== Brief ==
Search the material for lines containing the word "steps", and copy each one.

== Data section ==
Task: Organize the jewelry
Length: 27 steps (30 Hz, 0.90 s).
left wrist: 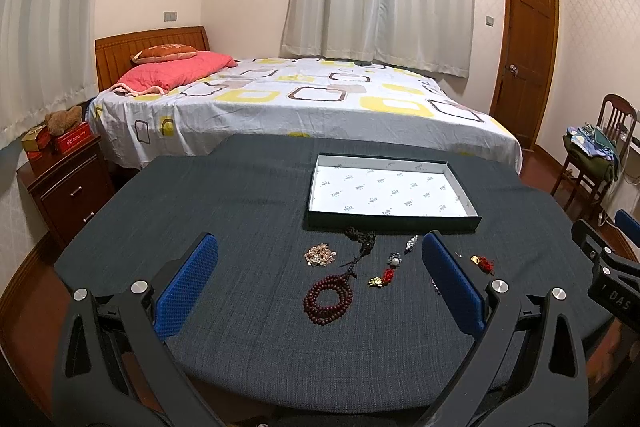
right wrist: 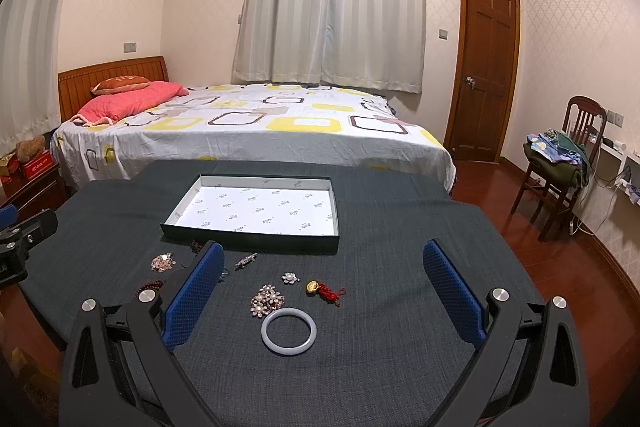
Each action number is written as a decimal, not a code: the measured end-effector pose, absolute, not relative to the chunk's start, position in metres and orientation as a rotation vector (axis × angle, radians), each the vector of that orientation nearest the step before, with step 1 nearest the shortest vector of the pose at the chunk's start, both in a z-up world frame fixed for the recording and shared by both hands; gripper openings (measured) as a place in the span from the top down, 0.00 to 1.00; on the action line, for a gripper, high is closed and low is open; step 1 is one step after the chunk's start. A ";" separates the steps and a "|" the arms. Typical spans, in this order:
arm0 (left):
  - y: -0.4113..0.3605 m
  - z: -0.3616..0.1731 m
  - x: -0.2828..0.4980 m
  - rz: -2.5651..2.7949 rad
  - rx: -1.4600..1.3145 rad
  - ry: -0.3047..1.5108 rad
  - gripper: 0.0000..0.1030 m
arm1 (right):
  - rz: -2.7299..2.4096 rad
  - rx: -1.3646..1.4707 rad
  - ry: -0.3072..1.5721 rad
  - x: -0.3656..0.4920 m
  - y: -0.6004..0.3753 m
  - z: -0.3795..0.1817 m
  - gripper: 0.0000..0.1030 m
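Both grippers [left wrist: 320, 279] [right wrist: 320, 287]: jaws wide, empty | one tray [right wrist: 176, 217], bare | one white bangle [right wrist: 289, 331] | one red-brown bead string [left wrist: 328, 299] on table [right wrist: 380, 367]

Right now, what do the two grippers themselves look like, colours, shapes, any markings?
Both look the same: a black plastic frame forking into two angled arms, with round silver bolt heads at the joints. Each finger carries a blue pad with a fine dotted texture. The left gripper shows this in its own view, the right gripper in its own. White lettering shows on the right gripper's side, only partly readable. No cables, hands or sleeves are visible.
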State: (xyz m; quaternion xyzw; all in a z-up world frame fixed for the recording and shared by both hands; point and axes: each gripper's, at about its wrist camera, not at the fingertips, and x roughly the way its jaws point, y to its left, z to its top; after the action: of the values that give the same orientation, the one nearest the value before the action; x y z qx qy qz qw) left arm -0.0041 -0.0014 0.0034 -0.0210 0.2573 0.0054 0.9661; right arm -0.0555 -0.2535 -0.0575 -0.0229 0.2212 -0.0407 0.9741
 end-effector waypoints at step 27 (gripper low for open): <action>-0.001 0.001 -0.003 0.011 -0.042 0.526 0.03 | -0.069 -0.026 0.453 -0.054 -0.252 -0.063 0.06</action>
State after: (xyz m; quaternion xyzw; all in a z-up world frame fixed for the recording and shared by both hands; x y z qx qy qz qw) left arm -0.0032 -0.0007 0.0006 -0.0207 0.2601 0.0055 0.9653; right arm -0.0540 -0.2516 -0.0627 -0.0128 0.2243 -0.0342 0.9738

== Output of the exercise ==
Length: 27 steps (30 Hz, 0.90 s).
Each action number is written as a decimal, not a code: the measured end-effector pose, absolute, not relative to the chunk's start, position in metres and orientation as a rotation vector (axis × angle, radians), each the vector of that orientation nearest the step before, with step 1 nearest the shortest vector of the pose at the chunk's start, both in a z-up world frame fixed for the recording and shared by both hands; gripper openings (measured) as a place in the span from the top down, 0.00 to 1.00; on the action line, for a gripper, high is closed and low is open; step 1 is one step after the chunk's start. A ";" separates the steps and a "|" the arms. Typical spans, in this order:

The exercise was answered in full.